__Aim of the exercise__
Look below for the line with "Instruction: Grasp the" and the line with "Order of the"; repeat exactly those two lines and all lines between them, but no pictures.

__Data provided__
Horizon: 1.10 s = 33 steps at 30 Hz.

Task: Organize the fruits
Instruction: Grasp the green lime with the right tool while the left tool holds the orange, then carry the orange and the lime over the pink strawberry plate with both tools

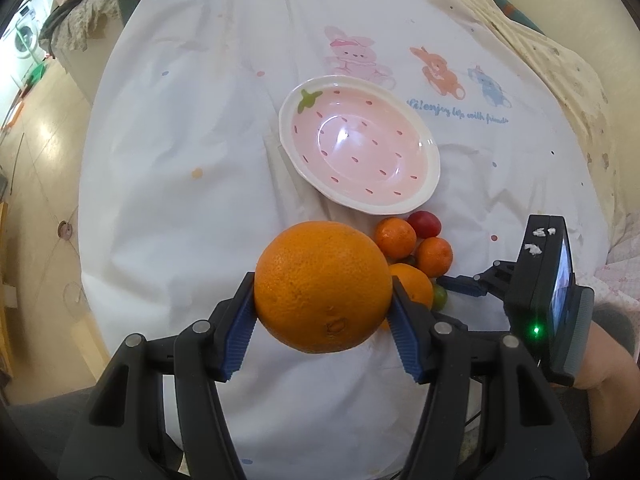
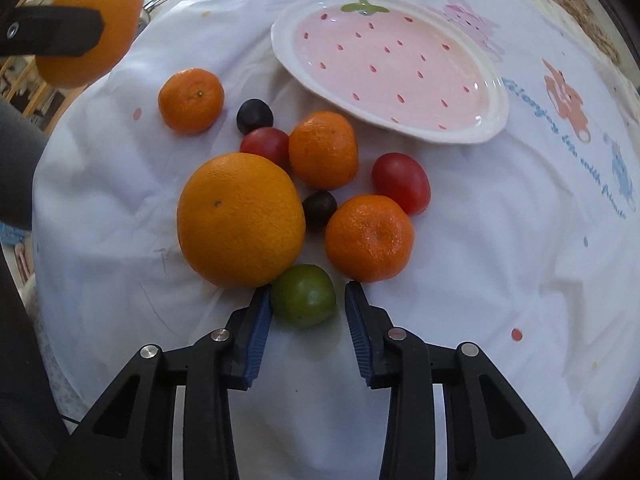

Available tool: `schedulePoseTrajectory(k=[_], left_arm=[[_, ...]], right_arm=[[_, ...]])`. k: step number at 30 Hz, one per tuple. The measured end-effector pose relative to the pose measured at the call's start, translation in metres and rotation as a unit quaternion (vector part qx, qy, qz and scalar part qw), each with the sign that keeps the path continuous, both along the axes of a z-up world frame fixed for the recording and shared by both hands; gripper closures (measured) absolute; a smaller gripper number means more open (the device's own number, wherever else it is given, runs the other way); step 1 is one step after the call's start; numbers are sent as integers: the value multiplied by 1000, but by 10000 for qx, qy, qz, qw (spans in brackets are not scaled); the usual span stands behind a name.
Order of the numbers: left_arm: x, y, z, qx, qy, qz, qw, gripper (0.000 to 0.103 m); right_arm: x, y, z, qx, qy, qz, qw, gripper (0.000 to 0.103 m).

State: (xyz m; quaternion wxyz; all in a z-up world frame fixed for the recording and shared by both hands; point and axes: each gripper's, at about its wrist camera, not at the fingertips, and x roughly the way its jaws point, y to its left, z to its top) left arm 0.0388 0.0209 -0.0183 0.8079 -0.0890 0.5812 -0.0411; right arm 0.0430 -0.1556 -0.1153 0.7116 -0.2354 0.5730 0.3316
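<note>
A white printed cloth point(image 1: 180, 128) is spread over the table, with a glossy pink strawberry-shaped plate point(image 1: 424, 196) lying empty on it. A large dimpled orange point(image 1: 323, 286) is clamped between the ribbed blue pads of the left tongs point(image 1: 322, 322), held above the cloth and pointed steeply down. Only the right wrist view shows the whole fruit cluster: a second orange point(image 2: 240, 220), mandarins, red tomatoes and dark round fruits. There a smooth green fruit point(image 2: 304, 295) sits between the right tongs point(image 2: 307, 334), touched by one pad, with a gap at the other.
</note>
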Motion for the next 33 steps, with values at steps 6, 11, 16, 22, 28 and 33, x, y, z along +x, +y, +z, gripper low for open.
schedulePoseTrajectory(k=[6, 11, 16, 22, 28, 33], left_arm=[[-1, 0, -1, 17, 11, -25, 10000, 45], [0, -1, -4, 48, 21, -1, 10000, 45], [1, -3, -8, 102, 67, -16, 9999, 45], [0, -3, -13, 193, 89, -26, 9998, 45], [1, -1, -14, 289, 21, 119, 9995, 45], [5, 1, -5, 389, -101, 168, 9991, 45]], right_arm=[[5, 3, -7, 237, 331, 23, 9992, 71], [5, -2, 0, 276, 342, -41, 9990, 71], [1, -10, 22, 507, 265, -258, 9980, 71], [-7, -38, 61, 1045, -21, -666, 9923, 71], [-7, -52, 92, 1575, -444, -1152, 9798, 71], [-2, -58, 111, 1812, -898, -1374, 9697, 71]])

__Solution to this exercise__
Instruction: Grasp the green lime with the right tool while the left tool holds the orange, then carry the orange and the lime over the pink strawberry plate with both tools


Available tool: `schedulePoseTrajectory(k=[_], left_arm=[[_, ...]], right_arm=[[_, ...]])`. k: step number at 30 Hz, one per tuple. The measured end-effector pose relative to the pose measured at the call's start, translation in metres and rotation as a unit quaternion (vector part qx, qy, qz and scalar part qw), each with the sign that keeps the path continuous, both along the axes of a z-up world frame fixed for the recording and shared by both hands; gripper closures (measured) absolute; a smaller gripper number means more open (the device's own number, wherever else it is given, runs the other way); step 1 is one step after the call's start; numbers are sent as integers: the value multiplied by 1000, but by 10000 for qx, qy, qz, qw (spans in brackets are not scaled); the usual span stands behind a name.
Order of the numbers: left_arm: x, y, z, qx, qy, qz, qw, gripper (0.000 to 0.103 m); right_arm: x, y, z, qx, qy, qz, qw, gripper (0.000 to 0.103 m).

A complete answer has now been given to the exercise.